Your task is to find every line of the listing that includes "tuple" and copy it.

-=-=-=-=-

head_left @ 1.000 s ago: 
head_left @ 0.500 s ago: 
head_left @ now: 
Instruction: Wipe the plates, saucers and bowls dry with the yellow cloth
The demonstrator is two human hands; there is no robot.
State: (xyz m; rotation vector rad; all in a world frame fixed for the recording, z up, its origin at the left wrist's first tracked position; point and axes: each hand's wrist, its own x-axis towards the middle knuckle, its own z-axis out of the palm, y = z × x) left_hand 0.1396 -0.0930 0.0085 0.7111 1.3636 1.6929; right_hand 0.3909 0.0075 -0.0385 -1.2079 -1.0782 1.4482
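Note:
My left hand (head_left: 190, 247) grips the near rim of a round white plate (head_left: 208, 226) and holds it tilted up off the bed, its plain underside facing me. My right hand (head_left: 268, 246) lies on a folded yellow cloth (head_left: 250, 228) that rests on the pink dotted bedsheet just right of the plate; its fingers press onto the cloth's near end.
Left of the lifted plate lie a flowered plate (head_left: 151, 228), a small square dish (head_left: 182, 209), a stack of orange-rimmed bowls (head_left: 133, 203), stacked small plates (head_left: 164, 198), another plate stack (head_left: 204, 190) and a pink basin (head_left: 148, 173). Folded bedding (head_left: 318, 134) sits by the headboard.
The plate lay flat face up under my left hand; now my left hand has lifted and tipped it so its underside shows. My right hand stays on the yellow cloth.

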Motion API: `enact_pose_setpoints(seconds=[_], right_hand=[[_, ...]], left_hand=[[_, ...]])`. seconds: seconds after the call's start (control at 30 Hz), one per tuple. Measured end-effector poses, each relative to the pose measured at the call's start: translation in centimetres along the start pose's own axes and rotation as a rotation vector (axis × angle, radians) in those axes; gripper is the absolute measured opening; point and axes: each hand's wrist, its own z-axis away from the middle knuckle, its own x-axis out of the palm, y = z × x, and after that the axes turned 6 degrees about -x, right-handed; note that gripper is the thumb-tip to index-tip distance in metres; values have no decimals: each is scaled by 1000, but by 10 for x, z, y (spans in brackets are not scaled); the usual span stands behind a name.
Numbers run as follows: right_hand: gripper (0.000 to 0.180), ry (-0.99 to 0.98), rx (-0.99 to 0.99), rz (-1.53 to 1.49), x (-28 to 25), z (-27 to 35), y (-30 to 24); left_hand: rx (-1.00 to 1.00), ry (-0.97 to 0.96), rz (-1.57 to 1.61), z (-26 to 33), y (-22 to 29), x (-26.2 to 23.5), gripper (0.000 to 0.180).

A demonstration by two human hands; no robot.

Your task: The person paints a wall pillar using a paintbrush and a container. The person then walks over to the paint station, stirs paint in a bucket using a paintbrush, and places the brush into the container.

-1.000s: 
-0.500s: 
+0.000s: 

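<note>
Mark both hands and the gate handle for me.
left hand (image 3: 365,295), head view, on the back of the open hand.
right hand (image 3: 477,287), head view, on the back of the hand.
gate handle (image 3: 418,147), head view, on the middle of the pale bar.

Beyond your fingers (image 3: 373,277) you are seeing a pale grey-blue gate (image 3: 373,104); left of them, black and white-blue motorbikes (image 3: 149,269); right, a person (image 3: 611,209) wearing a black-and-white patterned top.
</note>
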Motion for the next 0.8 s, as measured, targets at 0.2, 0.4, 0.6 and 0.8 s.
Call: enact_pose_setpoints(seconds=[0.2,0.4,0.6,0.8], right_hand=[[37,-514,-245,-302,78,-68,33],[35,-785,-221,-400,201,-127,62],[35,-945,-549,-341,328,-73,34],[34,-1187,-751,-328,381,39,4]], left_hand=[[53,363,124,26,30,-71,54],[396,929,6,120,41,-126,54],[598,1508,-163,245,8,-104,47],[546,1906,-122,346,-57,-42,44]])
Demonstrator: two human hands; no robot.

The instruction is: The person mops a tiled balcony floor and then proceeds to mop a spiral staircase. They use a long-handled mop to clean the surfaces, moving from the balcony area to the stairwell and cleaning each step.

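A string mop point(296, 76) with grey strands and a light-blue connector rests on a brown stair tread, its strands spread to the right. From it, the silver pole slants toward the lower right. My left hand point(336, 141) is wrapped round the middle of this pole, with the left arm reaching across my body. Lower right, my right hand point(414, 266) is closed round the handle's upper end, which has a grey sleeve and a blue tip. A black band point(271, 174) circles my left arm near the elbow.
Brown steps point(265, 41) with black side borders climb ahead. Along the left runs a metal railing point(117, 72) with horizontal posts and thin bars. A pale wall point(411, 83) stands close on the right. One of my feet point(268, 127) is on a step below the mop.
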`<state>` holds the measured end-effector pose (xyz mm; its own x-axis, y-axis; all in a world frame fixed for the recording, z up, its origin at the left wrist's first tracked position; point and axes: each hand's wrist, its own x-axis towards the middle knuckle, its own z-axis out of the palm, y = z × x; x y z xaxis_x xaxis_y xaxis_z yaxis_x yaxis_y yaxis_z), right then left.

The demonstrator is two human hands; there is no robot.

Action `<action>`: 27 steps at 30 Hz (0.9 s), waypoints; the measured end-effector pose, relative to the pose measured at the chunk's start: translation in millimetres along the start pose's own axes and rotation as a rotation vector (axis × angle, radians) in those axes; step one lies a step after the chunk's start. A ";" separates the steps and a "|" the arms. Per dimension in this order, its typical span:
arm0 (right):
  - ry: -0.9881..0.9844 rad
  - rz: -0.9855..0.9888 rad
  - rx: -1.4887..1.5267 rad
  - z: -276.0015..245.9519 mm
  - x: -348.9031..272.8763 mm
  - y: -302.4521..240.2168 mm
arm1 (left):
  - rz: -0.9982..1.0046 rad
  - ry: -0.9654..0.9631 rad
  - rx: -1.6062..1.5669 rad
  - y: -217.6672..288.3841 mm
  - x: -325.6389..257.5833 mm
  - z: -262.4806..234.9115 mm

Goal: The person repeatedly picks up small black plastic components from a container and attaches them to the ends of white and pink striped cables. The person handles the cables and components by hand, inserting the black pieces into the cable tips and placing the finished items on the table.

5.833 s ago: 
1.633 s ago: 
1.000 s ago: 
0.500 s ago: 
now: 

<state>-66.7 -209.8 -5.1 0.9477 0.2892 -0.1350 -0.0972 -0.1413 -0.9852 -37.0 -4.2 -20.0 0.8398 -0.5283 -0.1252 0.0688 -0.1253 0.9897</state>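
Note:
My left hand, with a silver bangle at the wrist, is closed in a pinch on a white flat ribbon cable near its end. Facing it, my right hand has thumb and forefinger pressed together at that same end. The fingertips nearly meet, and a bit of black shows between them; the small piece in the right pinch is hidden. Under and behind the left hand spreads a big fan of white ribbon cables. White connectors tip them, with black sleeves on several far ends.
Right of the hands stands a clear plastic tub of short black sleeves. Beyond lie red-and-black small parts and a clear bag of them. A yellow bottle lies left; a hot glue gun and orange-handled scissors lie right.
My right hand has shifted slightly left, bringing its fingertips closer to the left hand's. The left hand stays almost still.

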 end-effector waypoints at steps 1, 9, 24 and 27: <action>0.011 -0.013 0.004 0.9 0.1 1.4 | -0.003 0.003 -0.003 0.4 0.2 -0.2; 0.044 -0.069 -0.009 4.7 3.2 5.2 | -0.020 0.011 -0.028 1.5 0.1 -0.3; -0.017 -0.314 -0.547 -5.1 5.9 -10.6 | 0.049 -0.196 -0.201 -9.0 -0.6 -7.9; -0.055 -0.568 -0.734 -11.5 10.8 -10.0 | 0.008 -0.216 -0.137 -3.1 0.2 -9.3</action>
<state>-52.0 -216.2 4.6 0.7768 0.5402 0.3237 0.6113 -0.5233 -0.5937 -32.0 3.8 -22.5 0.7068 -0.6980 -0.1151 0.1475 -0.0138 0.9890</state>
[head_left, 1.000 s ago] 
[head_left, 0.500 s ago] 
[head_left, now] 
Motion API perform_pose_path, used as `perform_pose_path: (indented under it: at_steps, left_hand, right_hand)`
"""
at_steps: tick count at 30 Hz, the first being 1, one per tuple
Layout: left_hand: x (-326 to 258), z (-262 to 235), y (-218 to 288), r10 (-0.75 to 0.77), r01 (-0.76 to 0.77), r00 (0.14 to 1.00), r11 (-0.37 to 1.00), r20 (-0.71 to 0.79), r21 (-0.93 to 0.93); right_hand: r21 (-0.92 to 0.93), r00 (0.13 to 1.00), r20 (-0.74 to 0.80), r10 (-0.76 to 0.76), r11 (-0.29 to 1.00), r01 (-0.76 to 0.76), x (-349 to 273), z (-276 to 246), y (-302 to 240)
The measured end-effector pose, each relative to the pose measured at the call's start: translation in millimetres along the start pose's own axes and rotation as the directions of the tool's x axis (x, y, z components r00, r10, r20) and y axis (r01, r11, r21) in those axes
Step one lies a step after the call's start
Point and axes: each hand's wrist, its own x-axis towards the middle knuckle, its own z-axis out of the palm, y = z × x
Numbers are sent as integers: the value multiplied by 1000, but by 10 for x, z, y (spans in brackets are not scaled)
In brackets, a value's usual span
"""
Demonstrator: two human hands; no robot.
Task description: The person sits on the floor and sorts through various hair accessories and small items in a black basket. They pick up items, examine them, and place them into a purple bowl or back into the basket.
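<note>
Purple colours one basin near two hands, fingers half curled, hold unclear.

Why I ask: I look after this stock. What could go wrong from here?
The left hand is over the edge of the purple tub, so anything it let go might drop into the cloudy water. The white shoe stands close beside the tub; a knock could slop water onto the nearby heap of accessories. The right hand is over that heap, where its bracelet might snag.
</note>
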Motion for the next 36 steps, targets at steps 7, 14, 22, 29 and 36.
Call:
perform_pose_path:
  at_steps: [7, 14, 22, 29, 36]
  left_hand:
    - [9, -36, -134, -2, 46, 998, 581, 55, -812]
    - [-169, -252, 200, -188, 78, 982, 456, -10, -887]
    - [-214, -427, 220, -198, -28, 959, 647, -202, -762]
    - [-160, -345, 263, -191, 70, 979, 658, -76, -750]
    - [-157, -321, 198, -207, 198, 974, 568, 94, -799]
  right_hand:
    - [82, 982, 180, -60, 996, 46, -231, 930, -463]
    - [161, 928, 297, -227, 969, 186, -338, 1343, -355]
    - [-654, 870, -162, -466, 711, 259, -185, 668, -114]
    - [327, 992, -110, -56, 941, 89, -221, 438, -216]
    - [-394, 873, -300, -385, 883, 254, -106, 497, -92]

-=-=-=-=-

### WRITTEN RESPONSE
Motion API: `enact_pose_setpoints(seconds=[_], right_hand=[[_, ...]], left_hand=[[_, ...]])`. seconds: seconds after the call's start (control at 30 Hz), one per tuple. Measured end-effector poses, each relative to the pose measured at the call's start: translation in centimetres along the start pose's own axes and rotation as a rotation vector (axis × angle, radians) in those axes; gripper is the absolute measured opening; point and axes: each hand's wrist, its own z-axis away from the middle knuckle, its own x-axis out of the palm, y = z × x, and after that the axes turned 6 degrees about -x, right-handed; note that gripper is the thumb-tip to index-tip distance in metres; values have no decimals: each is scaled by 1000, but by 10 for x, z, y (spans in brackets are not scaled); the usual span stands behind a name.
at_steps: tick count at 30 Hz, the first being 1, one per tuple

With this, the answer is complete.